What needs to be done> Scan the records for the word "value". Return each line where it is found.

Given information>
───

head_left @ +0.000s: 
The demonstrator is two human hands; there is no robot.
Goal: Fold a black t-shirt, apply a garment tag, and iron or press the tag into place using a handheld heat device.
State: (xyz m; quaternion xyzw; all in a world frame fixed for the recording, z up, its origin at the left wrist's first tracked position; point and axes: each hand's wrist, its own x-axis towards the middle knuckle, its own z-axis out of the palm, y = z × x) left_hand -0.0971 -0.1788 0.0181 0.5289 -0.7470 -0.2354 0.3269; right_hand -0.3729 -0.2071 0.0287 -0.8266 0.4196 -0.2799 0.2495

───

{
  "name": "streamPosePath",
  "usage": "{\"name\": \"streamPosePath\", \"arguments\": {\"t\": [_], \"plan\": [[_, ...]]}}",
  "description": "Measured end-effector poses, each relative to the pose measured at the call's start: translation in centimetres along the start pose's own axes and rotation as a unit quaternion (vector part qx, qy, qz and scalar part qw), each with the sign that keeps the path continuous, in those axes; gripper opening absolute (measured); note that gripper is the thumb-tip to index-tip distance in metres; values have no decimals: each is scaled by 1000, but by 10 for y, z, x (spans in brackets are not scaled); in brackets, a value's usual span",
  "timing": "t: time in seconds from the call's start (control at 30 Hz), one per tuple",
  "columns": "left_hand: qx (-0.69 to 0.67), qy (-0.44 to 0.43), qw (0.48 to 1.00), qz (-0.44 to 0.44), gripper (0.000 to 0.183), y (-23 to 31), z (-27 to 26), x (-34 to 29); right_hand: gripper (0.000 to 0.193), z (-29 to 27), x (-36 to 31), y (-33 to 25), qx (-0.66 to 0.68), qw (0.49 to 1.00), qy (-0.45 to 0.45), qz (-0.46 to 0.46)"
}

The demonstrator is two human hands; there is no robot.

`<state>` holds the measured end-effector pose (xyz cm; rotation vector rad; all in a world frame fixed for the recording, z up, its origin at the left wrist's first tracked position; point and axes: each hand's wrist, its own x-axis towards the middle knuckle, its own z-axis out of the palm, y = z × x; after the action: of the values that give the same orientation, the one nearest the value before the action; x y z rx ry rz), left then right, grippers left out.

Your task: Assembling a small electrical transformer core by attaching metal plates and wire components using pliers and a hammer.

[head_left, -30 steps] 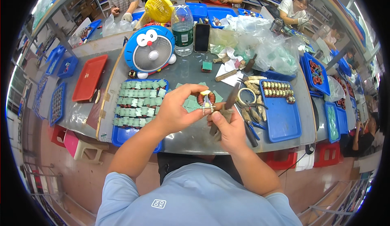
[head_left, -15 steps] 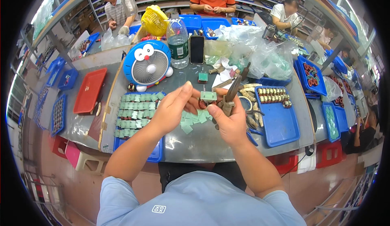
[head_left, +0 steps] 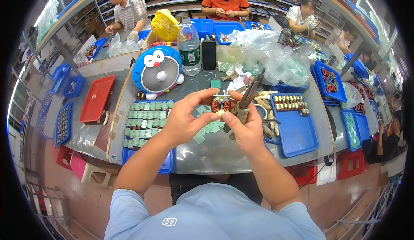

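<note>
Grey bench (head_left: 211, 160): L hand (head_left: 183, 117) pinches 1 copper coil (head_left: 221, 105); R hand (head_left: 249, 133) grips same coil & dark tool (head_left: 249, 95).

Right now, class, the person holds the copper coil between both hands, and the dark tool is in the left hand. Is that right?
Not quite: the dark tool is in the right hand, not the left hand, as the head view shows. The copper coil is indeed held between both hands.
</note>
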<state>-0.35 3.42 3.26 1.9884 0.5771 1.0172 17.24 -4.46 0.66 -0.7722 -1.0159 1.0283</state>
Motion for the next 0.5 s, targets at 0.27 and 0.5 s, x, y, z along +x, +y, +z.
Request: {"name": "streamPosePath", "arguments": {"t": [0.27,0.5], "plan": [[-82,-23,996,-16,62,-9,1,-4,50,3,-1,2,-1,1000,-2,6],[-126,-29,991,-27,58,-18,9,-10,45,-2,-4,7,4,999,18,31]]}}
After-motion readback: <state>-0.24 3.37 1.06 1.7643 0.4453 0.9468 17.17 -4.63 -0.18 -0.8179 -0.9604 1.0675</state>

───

Solution to the problem>
  "description": "Measured end-effector poses, each relative to the pose measured at the call's start: translation in centimetres along the start pose's own axes and rotation as a unit quaternion (vector part qx, qy, qz and scalar part qw), each with the sign that keeps the path continuous, in those axes; gripper opening absolute (measured); note that gripper is the thumb-tip to index-tip distance in metres; values have no decimals: each is scaled by 1000, but by 10 for y, z, x (spans in brackets are not scaled); in brackets, a value's usual span",
`<state>` holds the measured end-effector pose (xyz cm; rotation vector rad; all in a world frame fixed for the recording, z up, its origin at the left wrist's first tracked position; point and axes: each hand's wrist, its own x-axis towards the middle knuckle, its own z-axis out of the palm, y = z × x; after the action: of the values that give the same orientation, the one nearest the value before the action; x y z rx ry rz), left then right, grippers left out.

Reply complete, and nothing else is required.